• EXERCISE DIRECTIONS:
Write out the whole listing below exactly, skipping each picture.

• DATA SHOWN:
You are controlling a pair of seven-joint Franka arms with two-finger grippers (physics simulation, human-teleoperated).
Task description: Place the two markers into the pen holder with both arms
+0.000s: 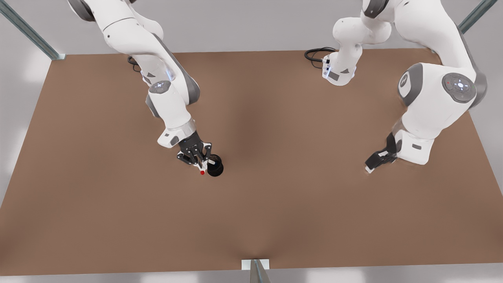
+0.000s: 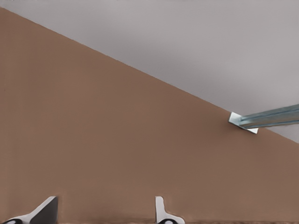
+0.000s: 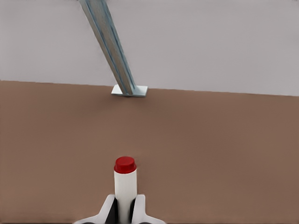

• TASK OUTPUT:
You are controlling a pair of seven-joint Franka arms with two-finger grippers (physics simulation, human-teleoperated).
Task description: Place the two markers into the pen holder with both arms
+0.000s: 
+0.000s: 
+0.000s: 

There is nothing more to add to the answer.